Ladybugs of Maine Poster from the Lost Ladybug Project
Ladybugs of Maine
Poster from the Lost Ladybug Project

Talking of ladybugs, we are hoping to join some research into breeding and releasing native ladybug species for biological control. There are many different kinds of ladybugs and two beautiful posters. See the Lost Ladybug Project and their Ladybug Identification Tools which include their own two page guide to common ladybug species. The posters are from Maine and South Dakota.

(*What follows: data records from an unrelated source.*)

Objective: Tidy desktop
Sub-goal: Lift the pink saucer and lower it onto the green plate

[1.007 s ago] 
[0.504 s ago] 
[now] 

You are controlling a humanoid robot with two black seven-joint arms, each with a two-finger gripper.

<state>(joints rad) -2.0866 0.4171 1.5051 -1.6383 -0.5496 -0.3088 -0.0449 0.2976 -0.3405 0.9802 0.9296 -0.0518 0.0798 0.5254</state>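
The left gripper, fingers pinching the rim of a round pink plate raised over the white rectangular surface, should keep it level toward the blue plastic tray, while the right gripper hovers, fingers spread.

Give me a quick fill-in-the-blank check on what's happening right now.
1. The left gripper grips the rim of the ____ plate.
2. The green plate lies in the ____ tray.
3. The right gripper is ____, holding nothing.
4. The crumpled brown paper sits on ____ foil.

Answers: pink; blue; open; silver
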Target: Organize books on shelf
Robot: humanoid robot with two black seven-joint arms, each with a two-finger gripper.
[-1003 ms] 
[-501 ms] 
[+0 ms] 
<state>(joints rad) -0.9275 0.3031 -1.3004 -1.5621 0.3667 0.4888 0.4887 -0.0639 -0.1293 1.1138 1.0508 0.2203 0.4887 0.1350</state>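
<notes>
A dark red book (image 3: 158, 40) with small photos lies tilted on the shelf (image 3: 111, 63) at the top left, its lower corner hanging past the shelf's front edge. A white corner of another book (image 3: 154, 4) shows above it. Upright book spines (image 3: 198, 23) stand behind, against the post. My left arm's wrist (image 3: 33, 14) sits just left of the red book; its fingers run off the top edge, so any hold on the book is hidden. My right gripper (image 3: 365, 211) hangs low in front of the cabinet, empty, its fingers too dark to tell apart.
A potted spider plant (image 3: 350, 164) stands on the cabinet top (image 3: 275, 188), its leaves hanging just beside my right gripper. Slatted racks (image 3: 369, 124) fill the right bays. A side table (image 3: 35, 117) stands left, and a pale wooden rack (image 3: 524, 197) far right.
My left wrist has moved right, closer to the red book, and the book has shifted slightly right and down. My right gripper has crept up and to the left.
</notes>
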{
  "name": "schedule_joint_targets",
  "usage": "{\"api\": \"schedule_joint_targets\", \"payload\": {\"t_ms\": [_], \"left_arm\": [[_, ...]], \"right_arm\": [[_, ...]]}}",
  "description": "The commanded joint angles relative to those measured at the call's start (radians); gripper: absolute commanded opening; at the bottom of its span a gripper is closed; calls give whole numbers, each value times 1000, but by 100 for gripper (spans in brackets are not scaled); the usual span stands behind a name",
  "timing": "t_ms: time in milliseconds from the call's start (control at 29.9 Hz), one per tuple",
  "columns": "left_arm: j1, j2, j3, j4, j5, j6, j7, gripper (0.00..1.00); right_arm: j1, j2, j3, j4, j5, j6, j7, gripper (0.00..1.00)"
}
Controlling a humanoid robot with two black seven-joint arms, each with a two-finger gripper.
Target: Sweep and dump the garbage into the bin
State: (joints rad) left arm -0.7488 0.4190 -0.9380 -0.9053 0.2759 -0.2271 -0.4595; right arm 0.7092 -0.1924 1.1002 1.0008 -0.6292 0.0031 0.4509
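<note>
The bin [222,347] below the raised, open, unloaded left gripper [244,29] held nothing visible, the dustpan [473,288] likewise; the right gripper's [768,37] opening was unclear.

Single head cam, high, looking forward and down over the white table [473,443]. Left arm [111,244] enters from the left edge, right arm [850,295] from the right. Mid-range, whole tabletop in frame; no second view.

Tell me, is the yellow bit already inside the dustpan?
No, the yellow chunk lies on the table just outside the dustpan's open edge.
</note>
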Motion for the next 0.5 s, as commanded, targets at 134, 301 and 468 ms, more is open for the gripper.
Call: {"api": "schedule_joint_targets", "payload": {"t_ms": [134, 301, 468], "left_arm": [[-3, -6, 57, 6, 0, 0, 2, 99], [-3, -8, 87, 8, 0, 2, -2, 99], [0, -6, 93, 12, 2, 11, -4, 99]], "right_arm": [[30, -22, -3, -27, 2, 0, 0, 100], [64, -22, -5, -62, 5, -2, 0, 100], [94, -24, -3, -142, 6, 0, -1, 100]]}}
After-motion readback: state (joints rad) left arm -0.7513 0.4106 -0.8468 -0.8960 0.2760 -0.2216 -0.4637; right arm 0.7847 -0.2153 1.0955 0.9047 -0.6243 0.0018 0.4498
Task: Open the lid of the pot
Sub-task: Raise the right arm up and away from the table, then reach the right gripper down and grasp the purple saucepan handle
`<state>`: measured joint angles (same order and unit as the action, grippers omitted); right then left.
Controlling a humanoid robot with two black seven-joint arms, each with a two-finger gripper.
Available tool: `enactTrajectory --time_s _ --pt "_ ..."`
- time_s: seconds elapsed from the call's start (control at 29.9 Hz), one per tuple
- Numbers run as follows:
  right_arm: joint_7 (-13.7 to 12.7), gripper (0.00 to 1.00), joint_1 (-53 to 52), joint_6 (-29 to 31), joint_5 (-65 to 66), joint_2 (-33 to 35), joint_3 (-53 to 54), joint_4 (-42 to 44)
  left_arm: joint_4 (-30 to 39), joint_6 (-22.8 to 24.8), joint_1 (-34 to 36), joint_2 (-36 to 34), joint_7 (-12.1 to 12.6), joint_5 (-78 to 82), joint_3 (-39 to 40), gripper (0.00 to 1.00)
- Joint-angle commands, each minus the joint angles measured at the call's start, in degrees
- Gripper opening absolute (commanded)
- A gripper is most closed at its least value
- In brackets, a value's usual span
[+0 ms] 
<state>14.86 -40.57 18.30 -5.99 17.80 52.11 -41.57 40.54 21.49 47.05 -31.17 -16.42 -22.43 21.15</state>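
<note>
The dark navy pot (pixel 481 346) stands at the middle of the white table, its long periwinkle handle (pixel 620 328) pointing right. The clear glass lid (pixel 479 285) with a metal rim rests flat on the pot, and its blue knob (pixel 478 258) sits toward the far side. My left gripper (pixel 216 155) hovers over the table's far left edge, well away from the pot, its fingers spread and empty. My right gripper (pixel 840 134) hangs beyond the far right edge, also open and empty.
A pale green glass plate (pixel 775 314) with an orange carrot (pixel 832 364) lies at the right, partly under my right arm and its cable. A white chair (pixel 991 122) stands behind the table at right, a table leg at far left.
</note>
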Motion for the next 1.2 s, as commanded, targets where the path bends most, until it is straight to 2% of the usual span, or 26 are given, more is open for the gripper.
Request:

Ladybugs of South Dakota Lost Ladybug Project
Ladybugs of South Dakota
Lost Ladybug Project

Both a long way from central Virginia, but lovely to study nonetheless.

Our other main garden pest this month has been deer. We drained and stored our motion-activated sprinkler deer deterrents as well as our solar powered electric fence unit.

We also had a groundhog above ground in December – something to be on the look-out for in unseasonably warm weather. Grrr! On the other hand, I did enjoy seeing quince blossoms, even though it seemed weird.